▸ WHAT THE TASK ASKS: Nothing but the lines from the start of the records below through the line that has "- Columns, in" should appear, each exactly as given.

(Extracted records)
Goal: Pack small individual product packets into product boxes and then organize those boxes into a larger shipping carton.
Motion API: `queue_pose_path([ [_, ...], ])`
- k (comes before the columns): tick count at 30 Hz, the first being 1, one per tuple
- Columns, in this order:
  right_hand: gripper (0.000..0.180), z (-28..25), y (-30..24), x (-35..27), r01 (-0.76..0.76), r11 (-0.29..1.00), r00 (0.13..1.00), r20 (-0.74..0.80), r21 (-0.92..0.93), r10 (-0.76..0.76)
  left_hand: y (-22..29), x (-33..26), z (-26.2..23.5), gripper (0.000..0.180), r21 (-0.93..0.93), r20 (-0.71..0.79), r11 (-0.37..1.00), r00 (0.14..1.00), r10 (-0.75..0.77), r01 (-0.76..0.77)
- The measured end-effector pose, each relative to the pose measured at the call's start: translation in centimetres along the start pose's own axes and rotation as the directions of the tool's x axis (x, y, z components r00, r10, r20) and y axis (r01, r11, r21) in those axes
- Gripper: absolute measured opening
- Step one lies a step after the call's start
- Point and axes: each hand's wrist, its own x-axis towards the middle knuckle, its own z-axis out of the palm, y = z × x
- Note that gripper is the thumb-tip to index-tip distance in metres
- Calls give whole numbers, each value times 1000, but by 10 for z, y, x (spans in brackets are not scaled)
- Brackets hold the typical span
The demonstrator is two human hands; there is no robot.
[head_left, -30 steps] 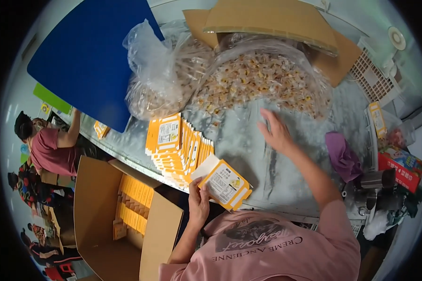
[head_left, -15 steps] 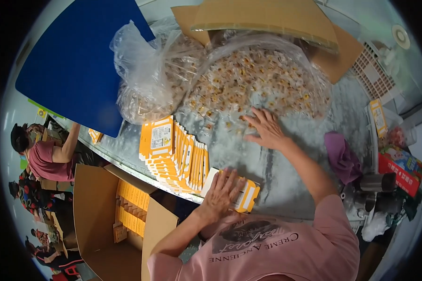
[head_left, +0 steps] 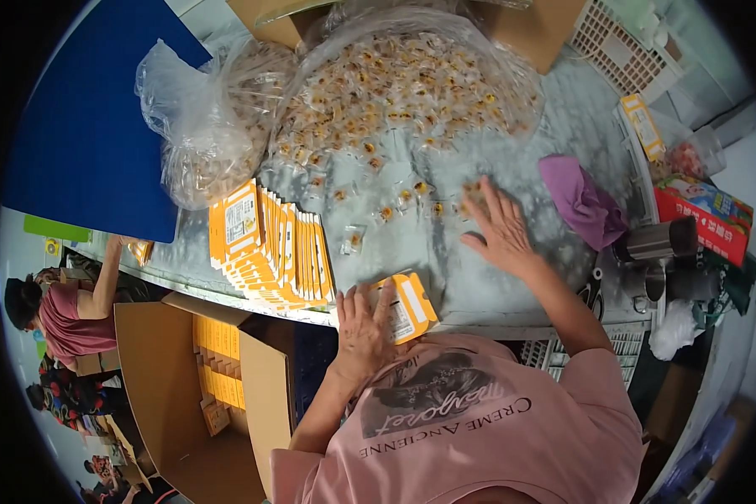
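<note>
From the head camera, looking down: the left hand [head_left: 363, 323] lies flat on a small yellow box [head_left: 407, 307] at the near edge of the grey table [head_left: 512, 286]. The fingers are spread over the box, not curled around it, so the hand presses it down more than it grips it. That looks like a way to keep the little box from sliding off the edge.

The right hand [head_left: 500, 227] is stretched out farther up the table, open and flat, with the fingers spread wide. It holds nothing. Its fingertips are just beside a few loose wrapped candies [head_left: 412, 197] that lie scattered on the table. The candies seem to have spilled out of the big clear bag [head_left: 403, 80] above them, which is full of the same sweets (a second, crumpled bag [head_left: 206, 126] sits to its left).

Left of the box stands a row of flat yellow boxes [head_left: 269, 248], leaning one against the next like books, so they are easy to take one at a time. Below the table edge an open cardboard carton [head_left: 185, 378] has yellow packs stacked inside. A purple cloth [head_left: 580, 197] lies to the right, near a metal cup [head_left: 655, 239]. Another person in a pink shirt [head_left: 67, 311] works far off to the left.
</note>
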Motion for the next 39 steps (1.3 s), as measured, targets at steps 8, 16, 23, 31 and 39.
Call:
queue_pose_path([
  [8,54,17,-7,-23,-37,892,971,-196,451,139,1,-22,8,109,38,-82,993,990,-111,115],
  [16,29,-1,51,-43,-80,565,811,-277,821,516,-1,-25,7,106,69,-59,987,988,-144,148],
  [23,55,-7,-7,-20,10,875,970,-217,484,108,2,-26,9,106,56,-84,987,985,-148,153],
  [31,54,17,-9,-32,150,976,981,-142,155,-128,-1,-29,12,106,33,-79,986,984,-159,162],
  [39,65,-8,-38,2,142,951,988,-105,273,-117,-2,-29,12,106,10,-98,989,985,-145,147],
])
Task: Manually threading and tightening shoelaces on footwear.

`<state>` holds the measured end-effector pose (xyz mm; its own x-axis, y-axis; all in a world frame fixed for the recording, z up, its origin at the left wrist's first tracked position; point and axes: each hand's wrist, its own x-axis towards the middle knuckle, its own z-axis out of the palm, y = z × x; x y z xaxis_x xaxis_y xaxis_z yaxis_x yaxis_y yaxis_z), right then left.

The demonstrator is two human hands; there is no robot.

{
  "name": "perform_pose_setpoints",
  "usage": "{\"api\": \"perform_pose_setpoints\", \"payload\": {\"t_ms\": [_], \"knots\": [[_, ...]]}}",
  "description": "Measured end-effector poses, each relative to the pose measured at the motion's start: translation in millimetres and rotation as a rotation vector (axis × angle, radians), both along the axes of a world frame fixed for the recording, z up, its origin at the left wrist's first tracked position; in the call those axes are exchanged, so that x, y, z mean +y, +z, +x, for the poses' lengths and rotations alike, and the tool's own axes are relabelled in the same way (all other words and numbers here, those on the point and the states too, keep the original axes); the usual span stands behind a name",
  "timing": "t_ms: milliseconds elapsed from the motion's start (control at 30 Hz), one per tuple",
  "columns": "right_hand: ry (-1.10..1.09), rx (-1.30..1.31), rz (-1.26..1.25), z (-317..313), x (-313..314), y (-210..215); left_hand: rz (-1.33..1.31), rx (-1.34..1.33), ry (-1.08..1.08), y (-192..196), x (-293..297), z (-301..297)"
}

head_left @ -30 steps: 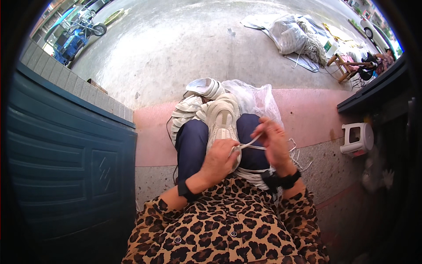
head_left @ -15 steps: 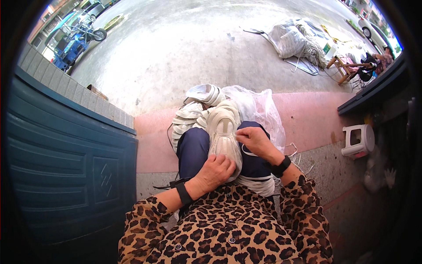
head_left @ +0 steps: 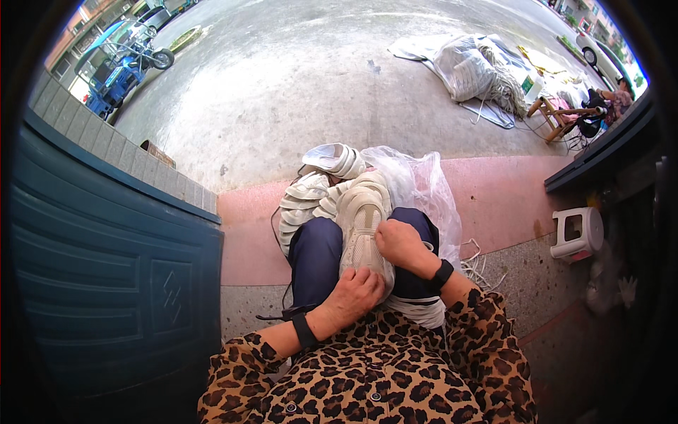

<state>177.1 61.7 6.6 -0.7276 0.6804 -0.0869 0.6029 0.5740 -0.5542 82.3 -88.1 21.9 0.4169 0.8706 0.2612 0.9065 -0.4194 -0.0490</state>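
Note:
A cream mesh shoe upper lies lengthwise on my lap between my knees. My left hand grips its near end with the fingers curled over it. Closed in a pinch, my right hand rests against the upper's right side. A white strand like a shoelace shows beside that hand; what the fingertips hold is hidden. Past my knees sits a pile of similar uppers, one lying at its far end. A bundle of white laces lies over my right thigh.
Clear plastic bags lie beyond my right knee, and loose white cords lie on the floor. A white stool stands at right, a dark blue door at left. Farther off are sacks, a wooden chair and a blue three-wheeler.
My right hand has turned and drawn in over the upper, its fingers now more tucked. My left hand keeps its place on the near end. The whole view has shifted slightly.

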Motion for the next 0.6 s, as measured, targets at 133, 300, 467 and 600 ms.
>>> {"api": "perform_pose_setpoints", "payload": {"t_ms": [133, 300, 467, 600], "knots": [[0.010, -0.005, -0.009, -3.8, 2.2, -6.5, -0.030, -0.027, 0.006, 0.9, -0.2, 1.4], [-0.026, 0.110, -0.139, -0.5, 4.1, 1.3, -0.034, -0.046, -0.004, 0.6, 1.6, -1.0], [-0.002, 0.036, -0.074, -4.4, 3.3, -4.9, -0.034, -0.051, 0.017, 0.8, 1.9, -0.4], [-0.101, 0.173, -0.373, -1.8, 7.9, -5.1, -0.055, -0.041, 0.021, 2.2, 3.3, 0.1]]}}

▸ ANSWER FOR THIS EXERCISE:
Goal: Pack small individual product packets into product boxes and then organize those boxes into a larger shipping carton.
Motion API: `queue_pose_path([ [_, ...], ])`
- k (comes before the columns): tick count at 30 Hz, the first being 1, one per tuple
- Columns, in this order:

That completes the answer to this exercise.